Analysts say the measures Apple has implemented to prevent customer data from being stolen and misused by AI will have a significant impact on device security, especially as AI becomes more prevalent on customer devices.
Apple emphasized customer privacy in the new AI initiatives it announced at its Worldwide Developers Conference a few weeks ago. It has built a vast infrastructure of proprietary hardware and software to support its AI suite.
Apple has complete control over its AI infrastructure, making it difficult for adversaries to break into the systems. Analysts say the company’s black-box approach also provides a blueprint for rival chipmakers and cloud providers to infer AI on devices and servers.
“Apple can leverage the capabilities of a large language model without having any visibility into the data being processed, which is excellent from a customer privacy and corporate accountability standpoint,” says James Sanders, an analyst at TechInsights.
Apple's AI Approach
The AI backend includes new underlying models, servers, and Apple Silicon server chips. AI queries issued by Apple devices are packaged in a secure lockbox, decrypted in Apple’s Private Compute Cloud, and verified as coming from the authorized user and device; the answers are sent to the devices and can only be accessed by authorized users. The data is not visible to Apple or other companies and is deleted once the query is complete.
Apple has built security features directly into its hardware and server chips, enabling users to secure AI queries and protecting them. Data is kept safe while on the device and in transit through features like secure boot, file encryption, user authentication, and secure connections over the Internet via TLS (Transport Layer Security).
Apple is its own customer with its own infrastructure, which is a big advantage, Sanders says, while rival cloud providers and chip makers work with partners that use different technologies for security, hardware and software.
“The ways to do this are different for each cloud,” Sanders says. “There’s no one way to do it, and not having one way to do it adds complexity. And I think the difficulty of doing this at scale becomes even more difficult when you’re dealing with millions of client devices.”
Microsoft's Pluto Approach
But Apple’s main competitor, Microsoft, is already well on its way to providing full privacy for AI with security features built into its chips and its Azure cloud. Last month, the company announced a class of AI computers called CoPilot+ that require a Microsoft security chip called Pluton. The first AI computers shipped this month with chips from Qualcomm, with Pluton turned on by default. Intel and AMD will also ship computers with Pluton chips.

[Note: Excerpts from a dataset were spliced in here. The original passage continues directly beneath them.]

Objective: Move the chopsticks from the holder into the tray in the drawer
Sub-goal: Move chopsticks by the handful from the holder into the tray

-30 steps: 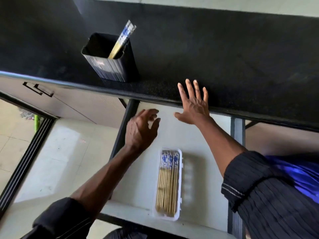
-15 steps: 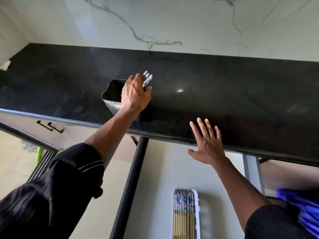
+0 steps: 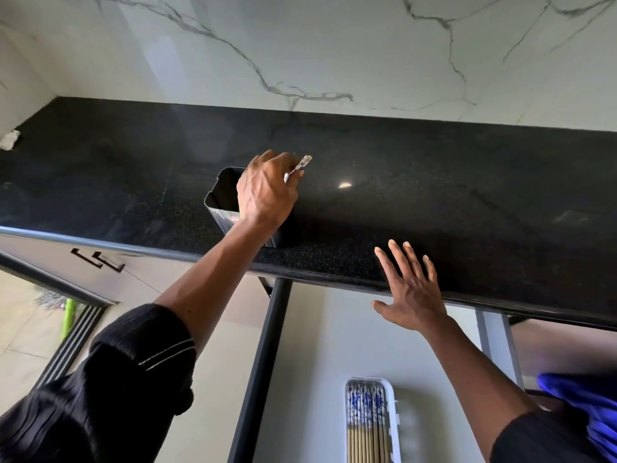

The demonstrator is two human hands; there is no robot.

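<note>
On the far left of the black counter lies a small white scrap, and below it are cabinet handles and something green on the floor. Right of these, near the counter's front edge, stands the dark holder. The left hand hovers right over its mouth, fingers curled round the chopsticks. Only the patterned tips show, pointing up and to the right past the knuckles. The rest of the sticks is hidden, so the pictures cannot tell whether their lower ends have cleared the holder.

The tray lies below and to the right of that hand, towards the person, in the open drawer under the counter. Its long axis runs away from the person, and a row of chopsticks already lies in it, patterned ends towards the counter. The tilted sticks would probably need turning to match before going in.

Between holder and tray, the counter's front edge overhangs the drawer. The right hand is spread at that edge, fingers straight, wide and holding nothing. It is the hand nearer the tray, and its forearm passes just beside it. Whether the palm rests on the edge cannot be told. Blue cloth shows at the far right.
</note>
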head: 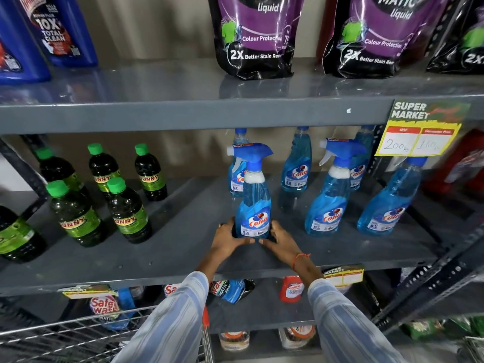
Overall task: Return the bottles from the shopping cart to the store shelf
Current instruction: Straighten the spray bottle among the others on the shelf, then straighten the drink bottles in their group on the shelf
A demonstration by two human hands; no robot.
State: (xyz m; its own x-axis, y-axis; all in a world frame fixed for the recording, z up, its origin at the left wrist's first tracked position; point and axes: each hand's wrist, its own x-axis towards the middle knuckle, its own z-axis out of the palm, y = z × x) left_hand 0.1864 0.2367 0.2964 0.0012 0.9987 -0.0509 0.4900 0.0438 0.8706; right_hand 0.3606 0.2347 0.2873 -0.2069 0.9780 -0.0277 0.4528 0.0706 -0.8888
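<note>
1. A blue spray bottle (pixel 253 203) is gripped at its base between the left hand (pixel 229 238) and the right hand (pixel 281 241); both are closed around it. It is stood upright on the middle shelf (pixel 183 231), near the front edge.
2. A tip-over is judged the main risk: the bottle is tall, with a heavy trigger head, so if the hands are pulled away unevenly it could be rocked forward off the edge.
3. If it is pushed back carelessly, the spray bottle just behind it (pixel 237 176) could be knocked, and the row behind toppled.
4. A sleeve could be caught on the cart (pixel 78 334) below as the arms are drawn back; its wire rim is seen at the lower left.
5. Blue spray bottles counted on the middle shelf: seven, the held one included, with the back ones partly hidden.
6. Green-capped dark bottles (pixel 128 213) on the left of the same shelf: six in view, one cut by the edge.
7. Purple pouches (pixel 255 35) on the upper shelf: two whole, a third partly in view.
8. Bottles left in the cart cannot be counted; its inside is barely shown.
</note>
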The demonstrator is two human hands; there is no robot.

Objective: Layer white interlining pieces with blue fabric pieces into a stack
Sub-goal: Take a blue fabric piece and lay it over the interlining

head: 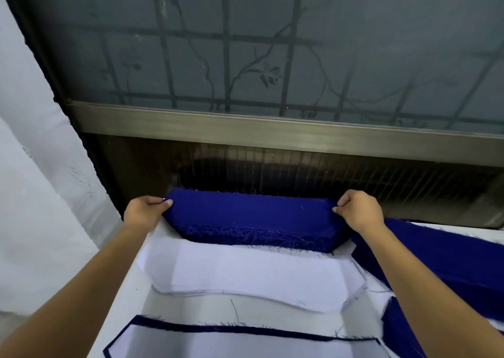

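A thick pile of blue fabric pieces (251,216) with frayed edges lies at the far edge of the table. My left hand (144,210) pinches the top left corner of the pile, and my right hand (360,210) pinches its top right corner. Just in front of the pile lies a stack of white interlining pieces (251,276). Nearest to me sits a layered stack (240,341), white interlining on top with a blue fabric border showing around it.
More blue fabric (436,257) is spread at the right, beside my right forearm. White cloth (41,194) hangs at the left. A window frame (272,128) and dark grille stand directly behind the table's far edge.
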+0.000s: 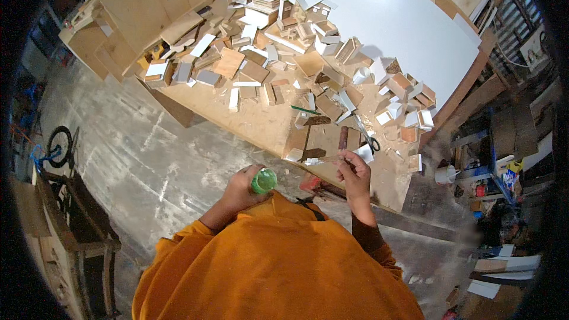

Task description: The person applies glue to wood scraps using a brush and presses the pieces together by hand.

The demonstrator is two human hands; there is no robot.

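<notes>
My left hand (240, 189) is wrapped around a small green translucent container (265, 181), held upright in front of my body with its round mouth facing up. In my right hand (357, 175), near the table's front edge, a thin stick (328, 158) is pinched between thumb and fingers. Its left end carries a white substance (312, 161). Just beyond these fingers lies a dark reddish-brown rod or handle (343, 137). To its right are scissors (370, 138) with dark handles and a white flat piece (364, 154). A green pencil-like stick (305, 110) rests farther back.
The wooden worktable (209, 106) bears many wood offcuts and miniature houses (320, 10). A white cup (361, 75) stands among them. Behind is a large white board (391, 13). A wooden frame (84, 244) is at lower left; a white bucket (446, 174) is at right.
</notes>
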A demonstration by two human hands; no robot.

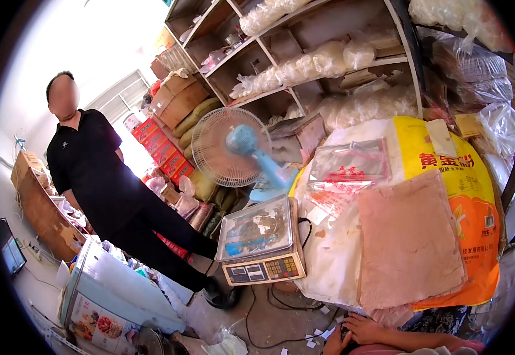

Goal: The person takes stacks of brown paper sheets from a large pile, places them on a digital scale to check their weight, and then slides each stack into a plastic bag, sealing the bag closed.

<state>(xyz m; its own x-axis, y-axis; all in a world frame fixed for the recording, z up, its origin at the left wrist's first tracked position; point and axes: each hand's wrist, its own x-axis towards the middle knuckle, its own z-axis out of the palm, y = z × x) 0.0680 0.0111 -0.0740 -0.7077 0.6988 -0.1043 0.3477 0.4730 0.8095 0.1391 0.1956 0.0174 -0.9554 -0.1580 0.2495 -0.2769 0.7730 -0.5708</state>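
Observation:
At the bottom edge my left hand [336, 342] is partly cut off, beside a small dark thing. My right hand [365, 329] lies close to its right, with its fingertips at the same dark thing; whether either hand grips it cannot be told. Just above the hands, a stack of brownish-pink paper sheets [410, 242] lies on a yellow, orange and white printed woven sack [479, 239]. Clear plastic bags with red print [346, 166] rest farther back on the sack. Left of it stands an electronic weighing scale [262, 266] with a worn metal pan [257, 226].
A blue pedestal fan [244, 140] stands behind the scale. A person in black [102, 164] stands at left by a pale blue chest-like cabinet [120, 284]. Shelves [293, 95] hold plastic-wrapped rolls. Black cables [251, 319] and paper scraps lie on the floor.

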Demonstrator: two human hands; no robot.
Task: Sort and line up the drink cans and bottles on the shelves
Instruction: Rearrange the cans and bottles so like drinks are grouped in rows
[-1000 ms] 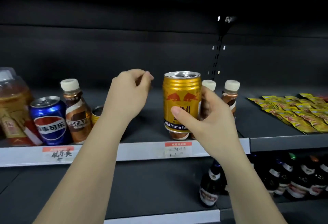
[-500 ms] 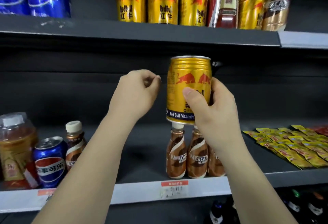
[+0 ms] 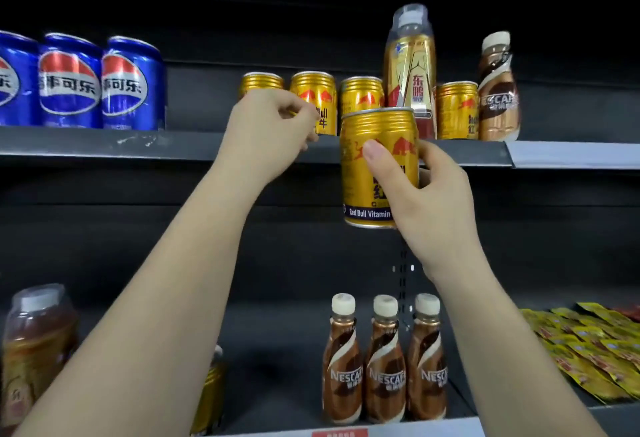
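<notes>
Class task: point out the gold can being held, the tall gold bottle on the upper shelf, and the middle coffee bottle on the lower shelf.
held gold can (image 3: 375, 131), head view, upper ribbed wall.
tall gold bottle (image 3: 410, 66), head view, label front.
middle coffee bottle (image 3: 385, 371), head view, label front.

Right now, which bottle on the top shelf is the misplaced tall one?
On the upper shelf, find the row of gold cans right of centre. The tall gold bottle stands among them, clear-capped, rising well above every can.
</notes>
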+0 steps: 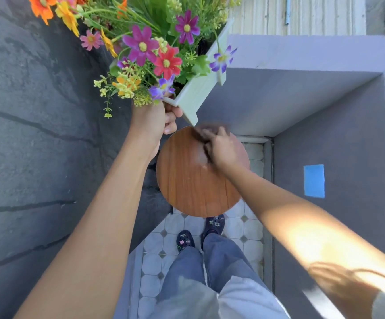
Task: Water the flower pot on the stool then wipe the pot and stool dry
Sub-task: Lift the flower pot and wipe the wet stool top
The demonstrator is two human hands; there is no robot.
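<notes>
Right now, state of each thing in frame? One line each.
flower pot: lifted off the stool, tilted, held at one corner.
left hand: fingers closed on the pot's corner.
right hand: pressing a dark cloth on the stool, motion-blurred.
cloth: bunched under the right hand, on the seat's far edge.
stool: upright, seat mostly bare; small wet spots near the hand.

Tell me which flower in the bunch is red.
The red flower sits low in the flower pot, just right of the big magenta flower; the others are orange, yellow, pink or purple.
</notes>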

Pluton ensures that data in secure areas is protected and only available to authorized users. The chip is now ready to protect AI customer data, says David Weston, Microsoft’s vice president of enterprise security and operating systems.
“We have a vision for AI mobility between Azure and the customer, and Pluton will be at the heart of that,” he says.
Google declined to comment on its strategy for moving from chip to cloud.
Intel, AMD and Nvidia are also building black boxes into devices that keep AI data safe from hackers. Intel did not respond to requests for comment on its strategy for moving chips to the cloud, but in previous interviews the company has said it prioritizes securing chips for AI.
Security through obfuscation may be effective.
But analysts say the mass marketing approach by chipmakers could leave more room for attackers to intercept data or compromise workflows.
Intel and AMD have a documented history of security vulnerabilities, including Spectre, Meltdown and their derivatives, says Dylan Patel, founder of chip consulting firm SemiAnalysis.
“Anyone can get their hands on Intel chips and try to find attack vectors, but that doesn’t apply to Apple chips and servers,” he says.
By contrast, Apple is a relatively new chip designer and could take a new approach to chip design. Patel says the closed set of chips helps “provide security through obscurity.”
Microsoft has three different confidential computing technologies in preview in the Azure cloud: AMD’s SEP-SNV offering, Intel’s TDX, and Nvidia’s GPU. Nvidia’s GPUs are now a target for hackers with the growing popularity of AI, and the company recently released patches for high-risk vulnerabilities.
Intel and AMD are working with hardware and software partners to deliver their own technologies, creating a longer supply chain to secure them, says Alex Matrosov, CEO of hardware security firm Binarly. That gives hackers more opportunities to poison or steal data used in AI and creates problems in patching vulnerabilities as hardware and software vendors work on their own timelines, he says.
“The technology was not really built from a perspective of seamless integration to focus on actually solving the problem,” Matrosov says. “This introduced many layers of complexity.”
Intel and AMD chips are not inherently designed for confidential computing, and firmware-based rootkits could intercept AI operations.
“The silicon stack has layers of legacy,” Matrosov says. “And then we want discreet computing. It’s not like it’s integrated.”